On Thu, 25 Apr 2013, Sven Schreiber wrote:
Am 25.04.2013 15:43, schrieb Allin Cottrell:
> On Thu, 25 Apr 2013, Allin Cottrell wrote:
>> On Thu, 25 Apr 2013, Sven Schreiber wrote:
>>> I was mixing up the parentheses and tried to access a single value of a
>>> series like this:
>>> x(1995:1) -- instead of x[1995:1]
>>> The problem is that gretl did not complain [...]
>> We could, I suppose, make an internal distinction between
>> "general" scalars and scalars that have been converted from
>> observation identifiers, and limit the contexts in which we
>> accept the latter.
> I've done something like this in CVS, and done a certain
> amount of checking for bad side-effects. OK so far, but more
> testing would be good.
Thanks for the explanation of the cause (other email).

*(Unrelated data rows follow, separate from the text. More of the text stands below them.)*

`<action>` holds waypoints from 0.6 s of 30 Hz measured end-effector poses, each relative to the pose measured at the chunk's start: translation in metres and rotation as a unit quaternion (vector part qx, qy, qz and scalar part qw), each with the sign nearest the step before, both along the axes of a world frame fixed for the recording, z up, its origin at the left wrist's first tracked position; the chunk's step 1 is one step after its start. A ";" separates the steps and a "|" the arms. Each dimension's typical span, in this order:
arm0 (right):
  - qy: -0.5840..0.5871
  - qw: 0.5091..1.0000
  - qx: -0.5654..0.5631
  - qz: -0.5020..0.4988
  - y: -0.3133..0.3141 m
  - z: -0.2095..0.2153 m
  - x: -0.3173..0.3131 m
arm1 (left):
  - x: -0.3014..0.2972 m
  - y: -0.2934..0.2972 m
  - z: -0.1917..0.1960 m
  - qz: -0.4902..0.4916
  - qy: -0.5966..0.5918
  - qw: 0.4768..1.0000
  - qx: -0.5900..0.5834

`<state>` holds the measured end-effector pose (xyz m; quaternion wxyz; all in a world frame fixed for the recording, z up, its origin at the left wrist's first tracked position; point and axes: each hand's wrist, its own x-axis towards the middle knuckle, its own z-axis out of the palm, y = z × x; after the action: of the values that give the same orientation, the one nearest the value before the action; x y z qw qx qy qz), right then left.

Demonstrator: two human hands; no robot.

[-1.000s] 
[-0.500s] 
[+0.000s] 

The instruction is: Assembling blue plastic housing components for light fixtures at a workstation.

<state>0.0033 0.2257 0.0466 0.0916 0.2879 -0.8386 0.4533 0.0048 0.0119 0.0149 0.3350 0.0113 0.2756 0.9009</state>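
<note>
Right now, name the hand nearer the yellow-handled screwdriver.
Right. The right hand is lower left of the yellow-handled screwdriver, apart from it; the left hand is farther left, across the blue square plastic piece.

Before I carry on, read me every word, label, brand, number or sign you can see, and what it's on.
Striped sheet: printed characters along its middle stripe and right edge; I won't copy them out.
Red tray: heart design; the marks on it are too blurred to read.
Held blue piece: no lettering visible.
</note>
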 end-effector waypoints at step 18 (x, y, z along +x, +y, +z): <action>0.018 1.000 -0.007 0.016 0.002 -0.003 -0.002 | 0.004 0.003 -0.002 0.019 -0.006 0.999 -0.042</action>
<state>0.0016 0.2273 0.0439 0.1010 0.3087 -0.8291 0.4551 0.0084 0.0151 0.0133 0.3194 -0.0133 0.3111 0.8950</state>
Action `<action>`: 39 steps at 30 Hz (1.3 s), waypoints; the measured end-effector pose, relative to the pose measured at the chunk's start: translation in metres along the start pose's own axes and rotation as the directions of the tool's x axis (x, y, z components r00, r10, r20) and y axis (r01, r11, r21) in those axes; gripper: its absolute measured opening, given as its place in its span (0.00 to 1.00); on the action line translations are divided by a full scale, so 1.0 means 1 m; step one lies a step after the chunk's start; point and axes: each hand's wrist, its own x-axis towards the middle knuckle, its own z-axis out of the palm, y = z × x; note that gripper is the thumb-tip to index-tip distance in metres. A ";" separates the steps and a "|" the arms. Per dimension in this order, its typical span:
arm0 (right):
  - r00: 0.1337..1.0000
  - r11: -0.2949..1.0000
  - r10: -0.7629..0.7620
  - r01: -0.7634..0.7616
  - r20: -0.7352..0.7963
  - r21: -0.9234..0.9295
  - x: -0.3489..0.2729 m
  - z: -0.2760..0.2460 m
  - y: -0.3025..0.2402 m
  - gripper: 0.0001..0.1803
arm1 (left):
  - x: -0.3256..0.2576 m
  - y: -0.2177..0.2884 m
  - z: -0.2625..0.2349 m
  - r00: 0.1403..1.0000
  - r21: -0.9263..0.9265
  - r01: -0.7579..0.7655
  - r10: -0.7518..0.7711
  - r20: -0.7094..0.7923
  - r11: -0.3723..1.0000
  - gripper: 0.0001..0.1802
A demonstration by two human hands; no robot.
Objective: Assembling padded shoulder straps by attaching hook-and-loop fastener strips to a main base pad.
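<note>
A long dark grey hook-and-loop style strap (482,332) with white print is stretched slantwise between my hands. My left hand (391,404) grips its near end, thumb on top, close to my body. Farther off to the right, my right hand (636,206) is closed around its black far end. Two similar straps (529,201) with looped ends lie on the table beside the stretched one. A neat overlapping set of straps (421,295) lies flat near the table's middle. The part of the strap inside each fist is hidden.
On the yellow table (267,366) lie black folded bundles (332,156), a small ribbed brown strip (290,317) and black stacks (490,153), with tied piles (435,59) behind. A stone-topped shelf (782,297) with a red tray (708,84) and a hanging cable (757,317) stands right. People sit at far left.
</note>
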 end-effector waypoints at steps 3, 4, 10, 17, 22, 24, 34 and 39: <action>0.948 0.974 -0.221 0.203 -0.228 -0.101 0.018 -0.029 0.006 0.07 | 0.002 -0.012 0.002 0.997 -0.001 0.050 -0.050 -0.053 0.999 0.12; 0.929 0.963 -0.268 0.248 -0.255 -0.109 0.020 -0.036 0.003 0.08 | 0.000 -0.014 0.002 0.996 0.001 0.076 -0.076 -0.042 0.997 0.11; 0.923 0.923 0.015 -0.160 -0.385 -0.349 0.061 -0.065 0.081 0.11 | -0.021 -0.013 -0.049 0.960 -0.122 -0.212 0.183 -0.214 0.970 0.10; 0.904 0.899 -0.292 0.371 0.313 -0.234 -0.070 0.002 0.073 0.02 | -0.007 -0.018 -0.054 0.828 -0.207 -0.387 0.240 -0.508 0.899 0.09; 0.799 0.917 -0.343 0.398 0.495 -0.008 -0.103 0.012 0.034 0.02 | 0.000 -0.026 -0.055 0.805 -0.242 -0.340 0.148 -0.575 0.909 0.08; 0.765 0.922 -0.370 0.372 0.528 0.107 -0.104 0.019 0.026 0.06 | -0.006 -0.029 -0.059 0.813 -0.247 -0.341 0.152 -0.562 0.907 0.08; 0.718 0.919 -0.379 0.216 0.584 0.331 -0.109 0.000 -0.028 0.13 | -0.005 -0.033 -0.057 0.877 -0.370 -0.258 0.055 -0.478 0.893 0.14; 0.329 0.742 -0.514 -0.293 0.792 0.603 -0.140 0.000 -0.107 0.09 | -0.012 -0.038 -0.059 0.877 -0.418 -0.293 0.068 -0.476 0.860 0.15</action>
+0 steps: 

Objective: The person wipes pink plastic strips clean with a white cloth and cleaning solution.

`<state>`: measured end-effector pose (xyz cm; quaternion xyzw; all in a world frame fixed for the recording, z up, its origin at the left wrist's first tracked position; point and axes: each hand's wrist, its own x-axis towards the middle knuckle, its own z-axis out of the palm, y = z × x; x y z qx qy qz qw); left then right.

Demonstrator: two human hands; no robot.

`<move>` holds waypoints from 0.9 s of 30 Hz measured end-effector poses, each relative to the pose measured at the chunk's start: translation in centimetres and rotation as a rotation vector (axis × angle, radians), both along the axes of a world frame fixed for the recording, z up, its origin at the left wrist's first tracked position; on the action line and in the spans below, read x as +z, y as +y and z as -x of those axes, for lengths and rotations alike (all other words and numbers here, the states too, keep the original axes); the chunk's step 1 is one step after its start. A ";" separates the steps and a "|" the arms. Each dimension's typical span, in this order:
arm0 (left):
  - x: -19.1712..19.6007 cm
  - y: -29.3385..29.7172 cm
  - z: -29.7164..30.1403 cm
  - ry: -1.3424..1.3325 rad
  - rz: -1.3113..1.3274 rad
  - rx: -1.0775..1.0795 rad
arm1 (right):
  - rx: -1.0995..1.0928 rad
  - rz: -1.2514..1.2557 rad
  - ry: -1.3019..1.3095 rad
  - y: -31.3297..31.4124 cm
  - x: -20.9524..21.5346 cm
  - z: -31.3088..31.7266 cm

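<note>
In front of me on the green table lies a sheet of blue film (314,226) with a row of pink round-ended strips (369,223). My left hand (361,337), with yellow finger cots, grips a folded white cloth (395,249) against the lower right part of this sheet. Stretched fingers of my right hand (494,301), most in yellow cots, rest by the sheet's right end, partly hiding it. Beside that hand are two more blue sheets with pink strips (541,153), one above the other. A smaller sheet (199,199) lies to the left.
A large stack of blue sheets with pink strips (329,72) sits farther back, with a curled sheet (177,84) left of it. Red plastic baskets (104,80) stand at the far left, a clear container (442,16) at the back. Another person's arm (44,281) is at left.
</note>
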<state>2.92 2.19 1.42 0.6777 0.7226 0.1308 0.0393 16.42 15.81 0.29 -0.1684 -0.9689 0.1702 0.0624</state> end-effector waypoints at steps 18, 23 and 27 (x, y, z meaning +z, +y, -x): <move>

So the parsing ordering seems to be (1) internal conversions (here: to
obs index), (2) syntax-check (maybe implicit in the evaluation step). My
intuitive reaction would be that this ordering should be reversed; first
a syntax check (insofar as it's possible), and only afterwards do any
internal conversions, because the syntax is an "external thing" if you
know what I mean.
Actually the "something like this" that I implemented is a bit
different from what I first stated.
Before the change: when parsing numerical input (other than in
the context of matrix subscripting, where ':' has its own
special meaning) we don't immediately reject ':' but we record
the fact that we got a colon in the input stream. And once
we've finished assembling the "numerical" string, if we got a
colon we try interpreting that string as an observation
identifier. This will fail and generate an error if there's no
dataset in place, or if the frequency is wrong, or if the
index is out of bounds, but if it's OK as an obs identifier we
convert it to a straight numerical index and treat it as a
After the change: as above, except that if we validate the obs
identifier we record it internally as a string, not a scalar.
Then when it comes to evaluating, e.g.,
scalar xt = x[1995:1]
we find the string "1995:1" which converts to an index in
situ. (This is OK since a string is in general acceptable as
an obs identifier.)
On the other hand, if we try to evaluate, e.g.,
foo = x(1995:1)
the form "x()", for x a series, leads us to expect a lag/lead
specification, which requires a scalar value. We find a string
where there ought to be a scalar, and we error out.